A rickshaw driver approaches us and our dog and convinces us to go watch sunrise at a temple about 7 km’s away, and because there’s no way we’re waking up again this early tomorrow, and there’s no way we’re going to die the ignoble death of being devoured by those damned dogs and because we want to see the damn sun rise over this damn beautiful land we agree and so we’re off.
It was the best sunrise I have ever seen. From the top of an ancient temple we survey Hampi’s boulder strewn landscape, there are no hills exactly, just massive boulders laid on top of each other, somehow stacked together to reach gigantic heights, sporadically separated by ancient remains rising in the foreground and distance and with stretches of verdant palm trees standing in valleys between the giant boulder hill mountain things.

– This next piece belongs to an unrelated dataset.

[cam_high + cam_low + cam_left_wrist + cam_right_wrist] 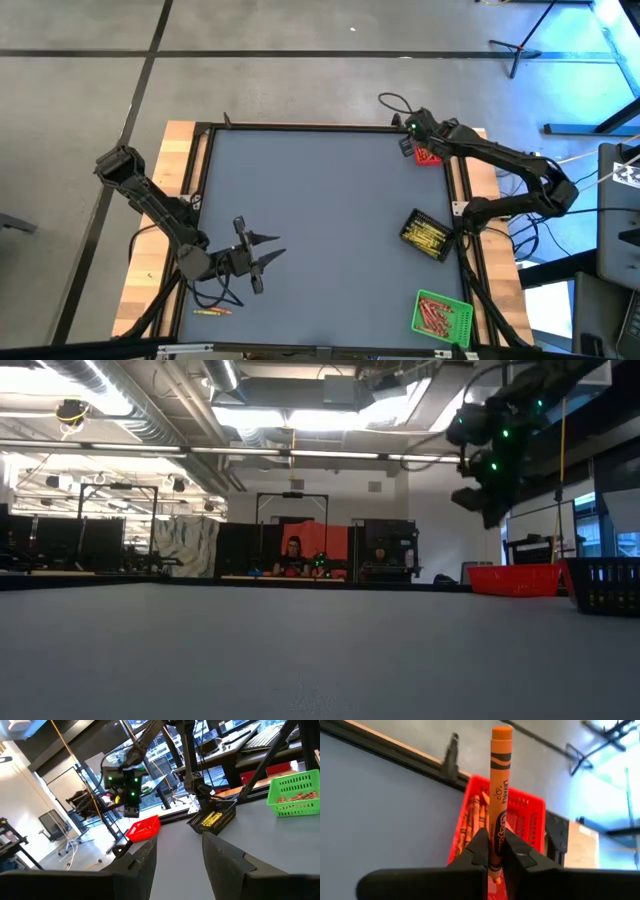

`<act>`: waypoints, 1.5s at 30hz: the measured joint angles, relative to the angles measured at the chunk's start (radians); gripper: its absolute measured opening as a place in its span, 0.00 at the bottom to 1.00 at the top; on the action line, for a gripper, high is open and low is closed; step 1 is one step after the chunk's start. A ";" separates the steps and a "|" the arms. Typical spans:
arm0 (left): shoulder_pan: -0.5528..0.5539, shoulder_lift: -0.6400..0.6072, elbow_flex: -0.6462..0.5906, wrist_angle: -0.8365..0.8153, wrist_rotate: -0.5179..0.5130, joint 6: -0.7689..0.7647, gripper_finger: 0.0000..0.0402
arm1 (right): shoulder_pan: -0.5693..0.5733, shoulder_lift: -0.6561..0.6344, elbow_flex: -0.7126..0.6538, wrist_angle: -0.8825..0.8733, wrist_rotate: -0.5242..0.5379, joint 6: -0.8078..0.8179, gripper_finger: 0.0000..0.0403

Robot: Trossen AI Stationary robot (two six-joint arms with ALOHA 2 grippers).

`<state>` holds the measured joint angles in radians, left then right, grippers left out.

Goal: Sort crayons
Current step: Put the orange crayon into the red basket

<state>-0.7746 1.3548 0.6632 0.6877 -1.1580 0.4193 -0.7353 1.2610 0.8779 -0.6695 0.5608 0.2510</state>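
My right gripper (411,140) hangs over the table's far right corner, shut on an orange crayon (500,785). Below it stands the red tray (428,156), which holds more orange crayons (472,820). Yellow crayons fill a black tray (425,236) by the right edge. Red crayons lie in a green tray (441,314) at the near right. My left gripper (272,250) waits open near the table's near left, with nothing between its fingers (227,860). My right gripper pinches the orange crayon between its two fingers near one end (495,840). The fingers slant down from above. Most of the crayon sticks out past the fingertips to its flat free end (501,732). It is lifted clear above the red tray.
A few loose crayons (212,312) lie on the wooden border at the near left, outside the grey mat. A black frame (300,127) edges the mat. In the low view the red tray (515,578) and the black tray (605,586) stand at the right, and people sit beyond the table.
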 joint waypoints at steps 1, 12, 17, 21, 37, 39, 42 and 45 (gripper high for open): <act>0.000 0.000 0.000 0.000 0.000 0.000 0.35 | -0.018 0.000 -0.020 0.015 -0.009 0.005 0.05; 0.003 0.000 0.000 0.000 0.000 -0.001 0.35 | -0.119 0.001 -0.193 0.199 -0.084 0.008 0.11; 0.008 0.000 0.000 0.000 0.007 -0.002 0.35 | -0.116 0.001 -0.199 0.227 -0.101 0.007 0.21; 0.011 0.000 0.000 0.000 0.044 -0.025 0.35 | -0.117 0.001 -0.198 0.232 -0.077 0.010 0.37; -0.020 0.001 0.001 -0.611 0.561 -0.730 0.35 | 0.377 -0.147 -0.133 0.624 -0.328 -0.079 0.53; -0.021 0.001 0.001 -0.690 0.688 -0.850 0.35 | 0.478 -0.139 -0.133 0.697 -0.327 -0.100 0.53; -0.045 0.018 0.001 -0.770 0.821 -1.012 0.35 | 0.608 -0.115 -0.133 0.796 -0.328 -0.124 0.53; -0.079 0.051 0.007 -0.818 0.928 -1.136 0.35 | 0.718 -0.097 -0.133 0.883 -0.328 -0.159 0.53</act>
<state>-0.8535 1.4055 0.6699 -0.1305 -0.2298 -0.7166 -0.0174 1.1642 0.7448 0.2139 0.2332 0.0922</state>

The boulders have been weathered by the wind and all the peaks of the boulder hill mountain things appear to be man-made, in that massive stones of different sizes seem to precariously balance one on top of each other in the most improbable, unnatural and beautifully crazy formations I have ever seen.
The sun rose, literally red as a rose, and seemed more like the rising moon then the sun, as we could stare straight at it.
A monkey appeared and our rickshaw driver said: “Good morning, Hannumon” the name of the Monkey God who’s territory we’re in. The monkey looked at us and almost seemed to nod, as behind it the red sun slowly topped the horizon, a perfect blood-red coin, the landscape illuminated to create the most intensely, inexpressibly, indubitably sublime sunrise I have ever had the pleasure to witness.